Het verweer van de verdachte dat het Openbaar Ministerie vanwege het aanzienlijke tijdsverloop in deze zaak niet ontvankelijk moet worden verklaard in de vervolging, slaagt evenmin. Volgens vaste rechtspraak leidt de overschrijding van de redelijke termijn, ook wanneer deze zeer aanzienlijk is, in de regel niet tot niet-ontvankelijkheid van het Openbaar Ministerie in de vervolging. Vermindering van de op te leggen straf is telkens de aangewezen sanctie. Ook in geval van de verdachte is de rechtbank van oordeel dat de schending van de redelijke termijn, niet leidt tot niet-ontvankelijkheid van het Openbaar Ministerie, nu niet is gebleken van een situatie dat doelbewust of met grove veronachtzaming van de belangen van de verdachte aan diens recht op een eerlijke behandeling van zijn zaak te kort is gedaan. De overschrijding van de redelijke termijn kan ook hier in de strafmaat worden gecompenseerd.
Tenslotte is de rechtbank van oordeel dat geen sprake is van schending van het vertrouwensbeginsel. Vaststaat dat de officier van justitie in onderzoek Fratelli, dat wat betreft de onderliggende feiten samenhang heeft met het Italiaanse onderzoek, op enig moment heeft aangegeven de vervolging te zullen seponeren en daartoe vervolgens ook een sepotbeslissing heeft genomen.
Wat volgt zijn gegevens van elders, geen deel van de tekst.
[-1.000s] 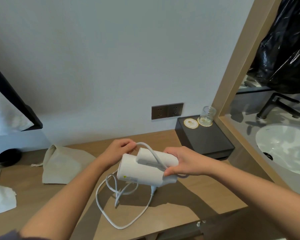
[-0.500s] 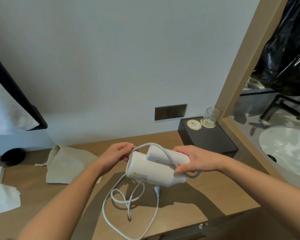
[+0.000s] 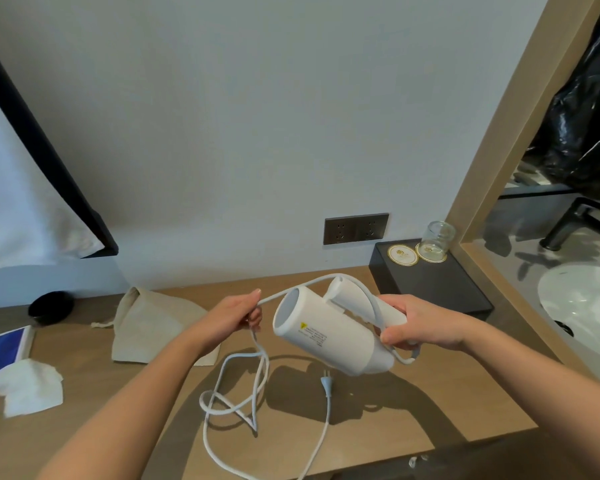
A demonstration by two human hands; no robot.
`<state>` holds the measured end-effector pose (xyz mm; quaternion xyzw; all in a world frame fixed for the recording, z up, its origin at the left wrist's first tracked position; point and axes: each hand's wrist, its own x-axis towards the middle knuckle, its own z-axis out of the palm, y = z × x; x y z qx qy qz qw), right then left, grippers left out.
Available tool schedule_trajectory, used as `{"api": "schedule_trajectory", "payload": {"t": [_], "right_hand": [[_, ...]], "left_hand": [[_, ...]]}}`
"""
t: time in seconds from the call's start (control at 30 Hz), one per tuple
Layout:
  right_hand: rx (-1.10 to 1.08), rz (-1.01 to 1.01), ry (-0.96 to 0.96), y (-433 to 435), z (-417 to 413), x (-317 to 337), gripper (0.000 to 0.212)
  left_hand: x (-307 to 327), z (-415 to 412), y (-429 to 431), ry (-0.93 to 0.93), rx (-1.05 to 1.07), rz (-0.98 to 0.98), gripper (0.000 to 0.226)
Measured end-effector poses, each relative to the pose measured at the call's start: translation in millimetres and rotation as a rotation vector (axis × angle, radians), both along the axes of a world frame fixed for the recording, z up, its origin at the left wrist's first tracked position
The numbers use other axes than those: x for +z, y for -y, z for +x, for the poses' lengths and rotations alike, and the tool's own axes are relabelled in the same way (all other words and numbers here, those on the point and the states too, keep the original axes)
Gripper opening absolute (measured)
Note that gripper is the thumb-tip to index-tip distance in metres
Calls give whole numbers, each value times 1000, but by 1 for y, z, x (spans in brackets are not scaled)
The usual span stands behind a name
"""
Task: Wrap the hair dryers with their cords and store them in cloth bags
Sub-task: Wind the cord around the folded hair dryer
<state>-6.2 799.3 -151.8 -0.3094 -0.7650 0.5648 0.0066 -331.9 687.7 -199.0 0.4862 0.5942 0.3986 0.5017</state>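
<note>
A white hair dryer with its handle folded against the barrel hangs above the wooden counter. My right hand grips its folded handle end, with one turn of the white cord running under the fingers. My left hand pinches the cord a short way left of the barrel, pulling it taut over the dryer. The rest of the cord lies in loose loops on the counter, and its plug rests below the dryer. A beige cloth bag lies flat behind my left hand.
A black box with a glass jar and two round coasters stands at the back right below a wall socket. A sink lies beyond the wooden frame on the right. Crumpled paper and a black dish sit left.
My left hand has moved left away from the barrel, drawing the cord out taut. The dryer has tilted so its open end faces more toward me. The loose loops have shifted on the counter.
</note>
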Motion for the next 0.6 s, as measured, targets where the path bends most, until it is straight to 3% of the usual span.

In het onderhavige onderzoek Mint, dat zoals gezegd betrekking heeft op andere feiten dan waarvoor destijds in 2015 de overlevering is verzocht (gepleegd in een andere periode en op Nederlands grondgebied), is van een dergelijke toezegging geen sprake. Anders dan de verdediging heeft betoogd blijkt uit de stukken zoals die aan de rechtbank ter beschikking zijn gesteld, niet van een uitdrukkelijke, ondubbelzinnige en ongeclausuleerde toezegging die bij de verdachte een gerechtvaardigde verwachting heeft gewekt dat hij in onderzoek Mint niet meer vervolgd zou worden. Ook niet in geval de verdachte in Italië zou worden veroordeeld. Dat de officier van justitie, zoals ter zitting aan de orde kwam, mogelijk richting de raadsvrouw heeft aangegeven dat hij nog in beraad heeft of (de uitkomst van) de Italiaanse zaak mogelijk tot een sepot in onderzoek Mint moet leiden, kan naar het oordeel van de rechtbank niet worden aangemerkt als een dergelijke toezegging. Uit de stukken valt op te maken dat de zaaksofficier steeds aan de verdediging te kennen heeft gegeven dat over die vervolging nog een beslissing zou worden genomen. Dat dit lang op zich heeft laten wachten doet aan het voorgaande niet af.
De conclusie is dan ook dat de officier van justitie ontvankelijk is in de vervolging.